Reproduce the entries below in full and without error.

- [DATA SHOWN]:
'''

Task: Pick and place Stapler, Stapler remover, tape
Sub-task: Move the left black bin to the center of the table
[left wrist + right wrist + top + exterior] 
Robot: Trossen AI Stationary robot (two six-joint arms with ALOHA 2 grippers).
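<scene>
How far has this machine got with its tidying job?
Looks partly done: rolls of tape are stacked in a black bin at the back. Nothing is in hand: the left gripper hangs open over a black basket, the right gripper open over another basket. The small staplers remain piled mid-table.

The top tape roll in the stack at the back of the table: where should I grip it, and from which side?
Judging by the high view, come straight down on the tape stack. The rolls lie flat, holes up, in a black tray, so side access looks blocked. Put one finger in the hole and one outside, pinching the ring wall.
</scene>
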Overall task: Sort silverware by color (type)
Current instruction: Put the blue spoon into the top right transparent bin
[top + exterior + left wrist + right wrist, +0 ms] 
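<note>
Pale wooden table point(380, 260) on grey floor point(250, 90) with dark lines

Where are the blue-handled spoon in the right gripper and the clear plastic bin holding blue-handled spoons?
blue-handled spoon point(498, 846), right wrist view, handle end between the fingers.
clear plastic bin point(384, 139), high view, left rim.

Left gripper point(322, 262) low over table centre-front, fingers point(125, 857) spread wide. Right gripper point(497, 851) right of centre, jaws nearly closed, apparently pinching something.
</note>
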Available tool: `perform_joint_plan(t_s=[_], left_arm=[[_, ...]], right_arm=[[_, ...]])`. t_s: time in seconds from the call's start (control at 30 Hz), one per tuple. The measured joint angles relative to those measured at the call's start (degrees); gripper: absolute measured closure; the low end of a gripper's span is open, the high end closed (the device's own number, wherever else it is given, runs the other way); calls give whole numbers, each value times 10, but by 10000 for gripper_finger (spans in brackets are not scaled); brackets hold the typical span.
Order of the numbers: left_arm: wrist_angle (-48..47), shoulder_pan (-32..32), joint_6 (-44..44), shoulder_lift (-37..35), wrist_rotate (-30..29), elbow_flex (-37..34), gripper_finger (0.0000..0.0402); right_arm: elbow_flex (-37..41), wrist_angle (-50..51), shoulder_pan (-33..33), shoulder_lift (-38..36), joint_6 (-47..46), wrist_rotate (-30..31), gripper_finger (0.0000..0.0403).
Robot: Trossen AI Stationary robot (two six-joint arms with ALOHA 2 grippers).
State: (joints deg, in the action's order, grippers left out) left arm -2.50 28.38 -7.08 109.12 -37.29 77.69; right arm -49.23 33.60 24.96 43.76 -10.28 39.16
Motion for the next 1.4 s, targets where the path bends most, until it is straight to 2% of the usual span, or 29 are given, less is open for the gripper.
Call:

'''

- [TASK SOLUTION]:
Task: Pick and place Stapler, Stapler remover, tape
Sub-task: Move the left black bin to the center of the table
[left wrist + right wrist + top + exterior] 
Robot: Trossen AI Stationary robot (two six-joint arms with ALOHA 2 grippers).
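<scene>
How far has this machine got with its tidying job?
Looks partly done: rolls of tape are stacked in a black bin at the back. Nothing is in hand: the left gripper hangs open over a black basket, the right gripper open over another basket. The small staplers remain piled mid-table.

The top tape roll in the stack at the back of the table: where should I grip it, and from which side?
Judging by the high view, come straight down on the tape stack. The rolls lie flat, holes up, in a black tray, so side access looks blocked. Put one finger in the hole and one outside, pinching the ring wall.
</scene>
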Overall task: Sort silverware by color (type)
Current instruction: Put the blue spoon into the top right transparent bin
[top + exterior + left wrist + right wrist, +0 ms] 
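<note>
Pale wooden table point(380, 260) on grey floor point(250, 90) with dark lines

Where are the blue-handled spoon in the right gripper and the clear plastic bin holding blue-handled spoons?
blue-handled spoon point(498, 846), right wrist view, handle end between the fingers.
clear plastic bin point(384, 139), high view, left rim.

Left gripper point(322, 262) low over table centre-front, fingers point(125, 857) spread wide. Right gripper point(497, 851) right of centre, jaws nearly closed, apparently pinching something.
</note>
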Available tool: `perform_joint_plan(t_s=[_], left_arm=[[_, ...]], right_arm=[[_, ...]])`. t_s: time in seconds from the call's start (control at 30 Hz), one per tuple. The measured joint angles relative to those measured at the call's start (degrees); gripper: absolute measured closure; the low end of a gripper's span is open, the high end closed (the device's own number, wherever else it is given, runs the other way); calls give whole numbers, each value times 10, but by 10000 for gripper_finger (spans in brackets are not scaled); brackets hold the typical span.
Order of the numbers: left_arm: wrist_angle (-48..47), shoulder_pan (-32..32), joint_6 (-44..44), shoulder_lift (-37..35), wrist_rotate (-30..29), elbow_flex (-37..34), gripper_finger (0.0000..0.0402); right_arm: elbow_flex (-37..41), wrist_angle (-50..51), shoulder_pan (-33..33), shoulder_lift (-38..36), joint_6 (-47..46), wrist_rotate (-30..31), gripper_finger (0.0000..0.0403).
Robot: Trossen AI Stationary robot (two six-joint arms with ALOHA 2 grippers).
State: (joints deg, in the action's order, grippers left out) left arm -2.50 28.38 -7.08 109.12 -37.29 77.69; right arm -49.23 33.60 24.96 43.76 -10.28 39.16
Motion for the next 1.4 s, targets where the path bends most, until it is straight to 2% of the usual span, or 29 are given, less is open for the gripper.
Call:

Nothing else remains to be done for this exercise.